[Dataset items]
▽
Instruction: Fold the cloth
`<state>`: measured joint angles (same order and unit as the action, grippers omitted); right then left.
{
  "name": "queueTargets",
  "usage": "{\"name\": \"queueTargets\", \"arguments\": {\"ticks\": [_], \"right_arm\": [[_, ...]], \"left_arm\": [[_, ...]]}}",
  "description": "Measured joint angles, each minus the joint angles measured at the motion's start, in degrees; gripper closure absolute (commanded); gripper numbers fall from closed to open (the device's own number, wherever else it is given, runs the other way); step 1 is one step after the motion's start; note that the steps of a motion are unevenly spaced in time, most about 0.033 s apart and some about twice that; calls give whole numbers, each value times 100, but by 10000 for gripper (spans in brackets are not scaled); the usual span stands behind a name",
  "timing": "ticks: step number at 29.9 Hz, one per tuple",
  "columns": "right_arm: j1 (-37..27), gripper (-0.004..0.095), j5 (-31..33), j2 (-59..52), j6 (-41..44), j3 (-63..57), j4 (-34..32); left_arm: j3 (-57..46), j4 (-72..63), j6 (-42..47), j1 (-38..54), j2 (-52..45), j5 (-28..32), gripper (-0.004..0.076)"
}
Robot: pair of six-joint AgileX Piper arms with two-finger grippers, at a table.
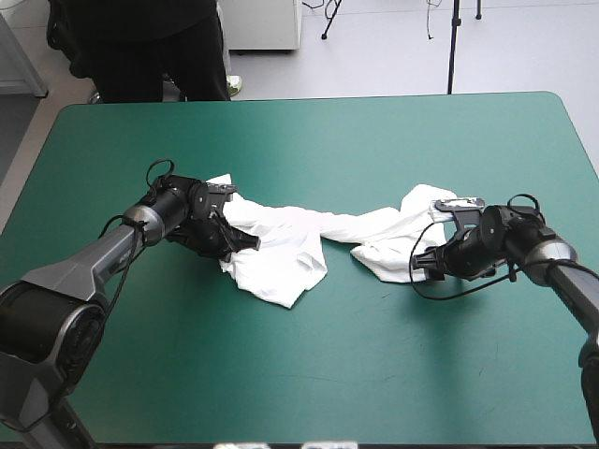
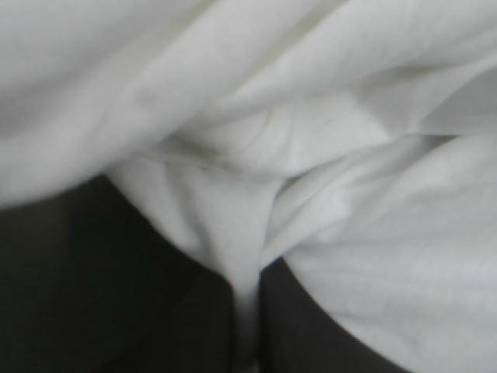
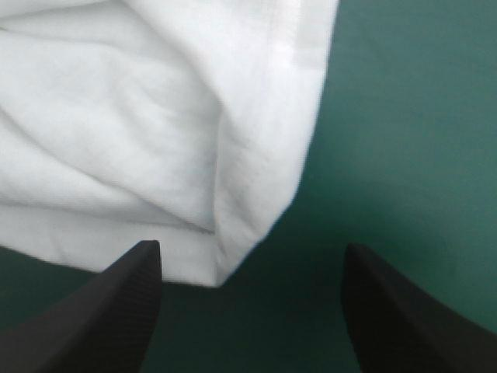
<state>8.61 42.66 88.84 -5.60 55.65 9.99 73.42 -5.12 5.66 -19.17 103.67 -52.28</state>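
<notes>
The white, short-sleeved fabric T-shirt (image 1: 309, 238) lies crumpled on the teal-green table cover (image 1: 309, 374), as a twisted band reaching from one gripper to the other. The left gripper (image 2: 247, 280), two black fin-shaped fingers, is pressed almost together, with a fold of the fabric pinched between them. The right gripper (image 3: 252, 252) is spread and nothing is gripped; a hemmed corner of the shirt lies just ahead of it, nearer one finger. The fabric is judged light, soft and limp, so sagging and bunching are to be expected when it is lifted. A hold is best taken at that hemmed corner, where the layers are doubled.
</notes>
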Motion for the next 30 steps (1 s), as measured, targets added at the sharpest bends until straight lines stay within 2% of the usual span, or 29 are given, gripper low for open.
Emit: {"name": "queueTargets", "arguments": {"ticks": [3, 5, 8, 13, 14, 19, 23, 26, 30], "right_arm": [[0, 311, -111, 216, -144, 17, 147], [0, 363, -107, 290, -169, 47, 164], [0, 524, -83, 385, -188, 98, 138], [-22, 898, -170, 537, -442, 169, 223], [-22, 924, -226, 569, -531, 175, 316], [-22, 925, -407, 651, -956, 197, 820], [-22, 925, -143, 707, -1024, 401, 774], [-5, 925, 209, 732, -876, 626, 411], [13, 925, 811, 635, -199, 1017, -628]], "left_arm": [[0, 0, 0, 0, 5, 0, 733], [0, 0, 0, 0, 10, 13, 733], [0, -11, -20, 0, 11, 23, 733], [0, -21, -58, 0, 13, 23, 733], [0, -26, -75, 0, 13, 23, 733], [0, -33, -192, 0, 7, 23, 733], [0, -70, -281, 0, -64, 6, 733], [74, -100, -407, 0, -285, -127, 733], [340, 65, -471, -5, -920, -291, 733]]}}
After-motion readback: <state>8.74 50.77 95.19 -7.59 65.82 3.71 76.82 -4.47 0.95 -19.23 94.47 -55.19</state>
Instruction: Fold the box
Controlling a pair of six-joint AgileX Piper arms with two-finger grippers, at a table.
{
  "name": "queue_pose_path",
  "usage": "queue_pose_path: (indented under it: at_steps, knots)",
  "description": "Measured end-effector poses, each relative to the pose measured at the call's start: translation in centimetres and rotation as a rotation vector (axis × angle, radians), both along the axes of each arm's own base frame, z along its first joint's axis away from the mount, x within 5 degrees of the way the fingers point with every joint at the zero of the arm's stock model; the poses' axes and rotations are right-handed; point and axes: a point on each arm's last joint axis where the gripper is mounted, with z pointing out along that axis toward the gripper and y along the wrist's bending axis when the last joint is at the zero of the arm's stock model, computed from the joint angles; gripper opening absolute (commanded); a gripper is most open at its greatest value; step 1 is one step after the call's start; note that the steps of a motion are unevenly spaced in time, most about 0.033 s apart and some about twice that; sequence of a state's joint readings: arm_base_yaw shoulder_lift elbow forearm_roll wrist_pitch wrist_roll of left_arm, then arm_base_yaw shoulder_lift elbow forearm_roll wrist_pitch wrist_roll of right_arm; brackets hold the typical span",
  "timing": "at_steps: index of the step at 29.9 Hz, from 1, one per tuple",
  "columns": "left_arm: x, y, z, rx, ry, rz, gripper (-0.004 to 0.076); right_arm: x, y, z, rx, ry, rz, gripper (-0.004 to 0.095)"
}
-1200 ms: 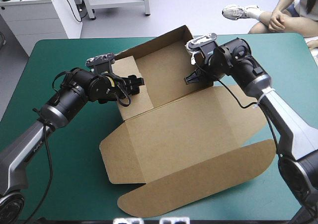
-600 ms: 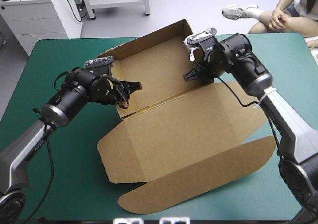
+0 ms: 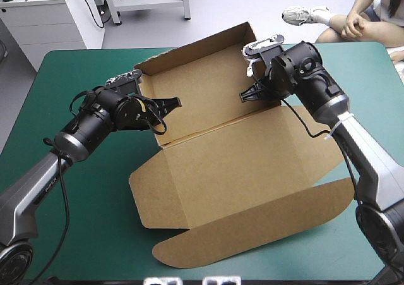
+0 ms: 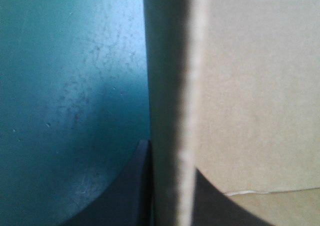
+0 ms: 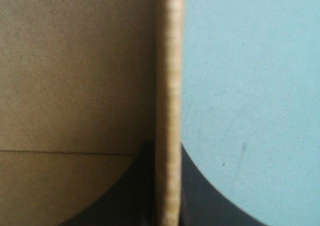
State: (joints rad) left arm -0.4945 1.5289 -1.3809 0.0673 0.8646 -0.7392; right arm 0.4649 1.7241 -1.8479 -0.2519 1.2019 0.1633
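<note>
The brown box (image 3: 233,165) lies open in the middle of the teal-green table, its back wall (image 3: 202,76) raised and its long rounded lid flap (image 3: 252,231) flat toward the front edge. My left gripper (image 3: 169,103) is shut on the box's left side wall, which stands upright. In the left wrist view the board's edge (image 4: 172,85) runs between the black fingers (image 4: 132,191). My right gripper (image 3: 247,94) is shut on the right side wall by the back corner. In the right wrist view its board edge (image 5: 168,85) stands between the fingers (image 5: 200,196).
The lid flap's rounded edge reaches close to the table's front edge. Teal-green cover (image 3: 82,228) shows to the left of the box and at the far right corner (image 3: 372,76).
The left gripper has shut on the left side wall, which earlier leaned inward and now stands upright. The back wall has risen a little, and the right gripper shifted slightly with it.
</note>
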Motion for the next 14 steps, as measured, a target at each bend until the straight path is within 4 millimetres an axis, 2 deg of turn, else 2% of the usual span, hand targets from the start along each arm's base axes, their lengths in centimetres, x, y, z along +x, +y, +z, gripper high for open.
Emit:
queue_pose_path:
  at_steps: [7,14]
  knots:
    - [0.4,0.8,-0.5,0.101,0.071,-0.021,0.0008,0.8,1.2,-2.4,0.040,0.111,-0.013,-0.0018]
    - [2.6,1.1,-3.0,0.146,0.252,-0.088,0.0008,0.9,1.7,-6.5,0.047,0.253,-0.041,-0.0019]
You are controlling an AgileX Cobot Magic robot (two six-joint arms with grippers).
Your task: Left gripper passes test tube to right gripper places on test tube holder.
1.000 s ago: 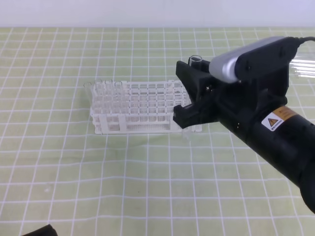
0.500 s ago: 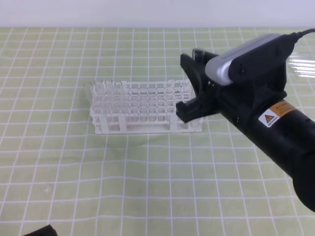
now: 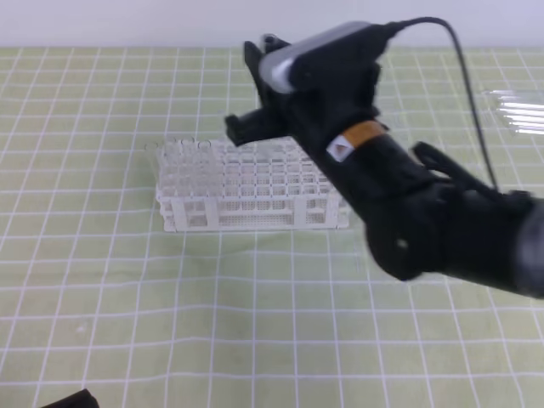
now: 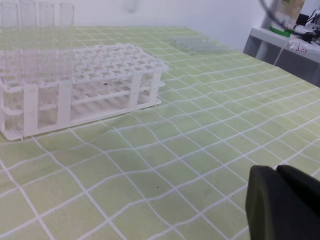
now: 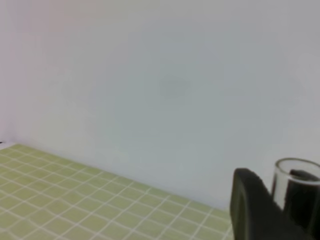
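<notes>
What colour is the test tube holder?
White: the test tube holder is a white plastic grid, clearest in the exterior high view.

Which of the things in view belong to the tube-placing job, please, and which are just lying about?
Job: right gripper holding the test tube; test tube holder; left gripper.
Lying about: spare tubes at the mat's right edge; tubes already racked.
</notes>
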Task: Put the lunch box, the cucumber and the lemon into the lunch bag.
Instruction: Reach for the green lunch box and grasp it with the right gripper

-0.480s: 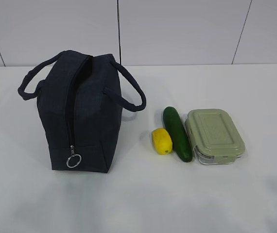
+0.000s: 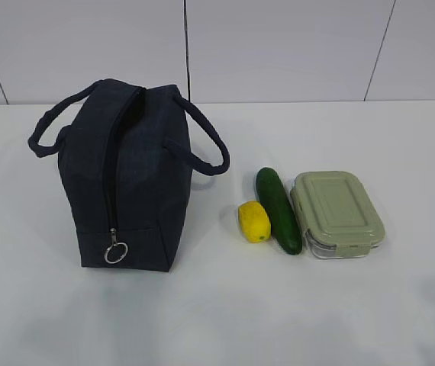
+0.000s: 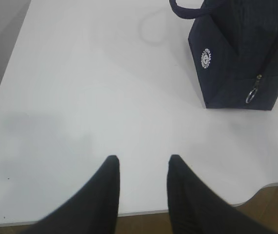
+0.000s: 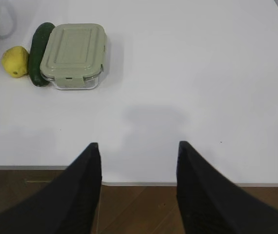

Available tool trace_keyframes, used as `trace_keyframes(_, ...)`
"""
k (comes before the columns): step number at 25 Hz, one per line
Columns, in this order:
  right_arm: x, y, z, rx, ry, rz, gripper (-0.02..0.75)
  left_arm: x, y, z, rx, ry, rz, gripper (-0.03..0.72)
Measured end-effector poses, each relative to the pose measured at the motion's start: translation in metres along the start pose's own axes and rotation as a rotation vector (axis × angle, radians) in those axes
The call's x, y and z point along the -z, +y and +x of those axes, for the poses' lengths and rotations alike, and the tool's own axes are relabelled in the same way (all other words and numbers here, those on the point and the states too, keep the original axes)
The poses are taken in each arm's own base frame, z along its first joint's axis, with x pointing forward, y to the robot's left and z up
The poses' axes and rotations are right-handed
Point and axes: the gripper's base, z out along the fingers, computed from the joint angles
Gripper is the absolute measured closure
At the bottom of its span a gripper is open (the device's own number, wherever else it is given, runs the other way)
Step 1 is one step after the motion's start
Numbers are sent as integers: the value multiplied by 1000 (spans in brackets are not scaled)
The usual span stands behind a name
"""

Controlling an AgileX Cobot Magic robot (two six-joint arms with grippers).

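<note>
The navy lunch bag [image 2: 126,175] stands upright at the left of the white table, its zipper shut and the ring pull [image 2: 115,252] hanging low on its front. It also shows in the left wrist view [image 3: 241,53] with a round white logo. The yellow lemon [image 2: 254,221], the dark green cucumber [image 2: 278,210] and the lunch box [image 2: 336,211] with its sage-green lid lie side by side to the bag's right. They also show in the right wrist view: lemon [image 4: 15,61], cucumber [image 4: 38,53], lunch box [image 4: 73,55]. My left gripper [image 3: 143,161] and right gripper [image 4: 139,145] are open, empty, near the table's front edge.
The white table [image 2: 217,320] has a front edge with brown floor [image 4: 139,209] below it. A grey tiled wall [image 2: 278,46] stands behind the table. Neither arm shows in the exterior view.
</note>
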Motion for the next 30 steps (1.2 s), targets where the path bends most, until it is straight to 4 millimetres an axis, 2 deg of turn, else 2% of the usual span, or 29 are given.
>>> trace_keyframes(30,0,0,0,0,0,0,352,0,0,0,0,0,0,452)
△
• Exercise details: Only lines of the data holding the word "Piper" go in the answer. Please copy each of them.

• Response box:
Robot: pair of six-joint AgileX Piper arms with two-finger grippers, at a table.
Controlling a pair of six-joint AgileX Piper arms with two-finger grippers, at a table.

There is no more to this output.